TASK ITEM -
Whenever a line in the data holds the string "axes", copy that line.

RECORDED DATA -
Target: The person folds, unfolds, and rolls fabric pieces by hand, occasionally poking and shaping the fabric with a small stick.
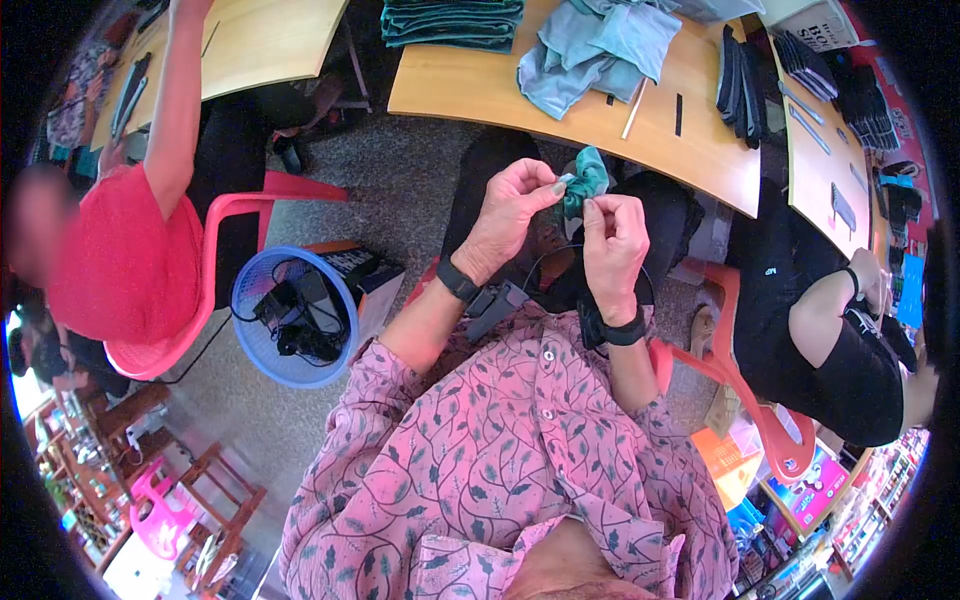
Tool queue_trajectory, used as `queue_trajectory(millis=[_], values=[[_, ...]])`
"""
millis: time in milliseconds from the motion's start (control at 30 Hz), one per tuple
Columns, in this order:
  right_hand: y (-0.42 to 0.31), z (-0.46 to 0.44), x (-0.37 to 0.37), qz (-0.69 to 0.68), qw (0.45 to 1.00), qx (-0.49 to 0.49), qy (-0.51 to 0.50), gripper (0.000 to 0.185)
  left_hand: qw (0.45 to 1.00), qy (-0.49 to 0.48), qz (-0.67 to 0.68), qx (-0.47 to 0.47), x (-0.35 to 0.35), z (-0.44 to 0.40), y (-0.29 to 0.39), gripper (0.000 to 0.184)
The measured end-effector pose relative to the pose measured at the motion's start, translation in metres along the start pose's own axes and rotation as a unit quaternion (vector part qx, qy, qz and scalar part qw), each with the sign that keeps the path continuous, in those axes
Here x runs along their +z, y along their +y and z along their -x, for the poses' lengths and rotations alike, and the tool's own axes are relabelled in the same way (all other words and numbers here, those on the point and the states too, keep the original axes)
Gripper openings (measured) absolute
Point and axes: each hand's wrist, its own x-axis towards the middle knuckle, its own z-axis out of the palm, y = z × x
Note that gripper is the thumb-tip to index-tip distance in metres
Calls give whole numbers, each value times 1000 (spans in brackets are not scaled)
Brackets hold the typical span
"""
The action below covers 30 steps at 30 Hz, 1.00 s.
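Note:
A green gathered satin scrunchie (588,172) is held up over my lap, in front of the table edge. My left hand (508,208) pinches its left side between thumb and fingertips. From below, my right hand (614,245) grips the lower edge with thumb and bent fingers. The fabric looks bunched between the two hands, and part of it is hidden behind my fingertips. Both wrists wear black bands. Beyond the scrunchie, a heap of pale grey-blue cloth (600,50) lies on the wooden table (460,95).
Folded dark green cloth (452,22) and dark strips (738,90) lie on the table. A blue basket (345,370) of black cables and adapters stands on the floor at left. People sit close by on a pink chair (212,260) and a red chair (728,300).

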Motion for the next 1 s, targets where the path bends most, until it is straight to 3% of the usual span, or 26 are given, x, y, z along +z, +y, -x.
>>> queue_trajectory(millis=[200, 267, 333, 433, 500, 533, 600, 667, 800, 933, 1000], values=[[-19, 2, 5, -41, 999, 5, -24, 15, 998, 46, -35, 10, 3, 2, 3, 14], [-3, 3, 7, 81, 995, -20, -51, 18, 999, 20, -47, 9, 4, 4, 4, 14], [3, 2, 6, 86, 995, -20, -53, 20, 999, 8, -48, 10, 5, 4, 5, 14], [10, 2, 2, 7, 996, 14, -85, 18, 997, -9, -76, 14, 4, 3, 5, 13], [13, 3, 2, -77, 985, 108, -112, 16, 994, -16, -103, 17, 4, 1, 2, 13], [12, 2, 2, -78, 985, 108, -112, 16, 983, 10, -172, 60, 5, 0, -3, 12], [6, 2, 0, -150, 960, 212, -107, 13, 965, 36, -240, 103, 10, 2, 1, 12], [3, 3, 1, -166, 954, 229, -102, 13, 824, 107, -499, 246, 26, 12, 20, 12], [-3, 0, 1, -199, 941, 261, -78, 10, 844, 104, -472, 233, 39, 24, 24, 14], [-1, 4, 3, -214, 953, 202, -68, 7, 841, 79, -457, 279, 39, 20, 12, 18], [-4, 4, 0, -170, 971, 139, -89, 5, 860, 78, -446, 237, 35, 20, 12, 23]])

YOUR SOLUTION -
The measured end-effector pose relative to the pose measured at the motion's start, translation in metres along the start pose's own axes and rotation as a unit quaternion (vector part qx, qy, qz and scalar part qw), each with the sign that keeps the path continuous, in those axes
Here x runs along their +z, y along their +y and z along their -x, for the poses' lengths and rotations alike, and the tool's own axes are relabelled in the same way (all other words and numbers here, those on the point and the states too, keep the original axes)
Point and axes: each hand's wrist, its own x-axis towards the middle knuckle, its own z-axis out of the palm, y = z × x

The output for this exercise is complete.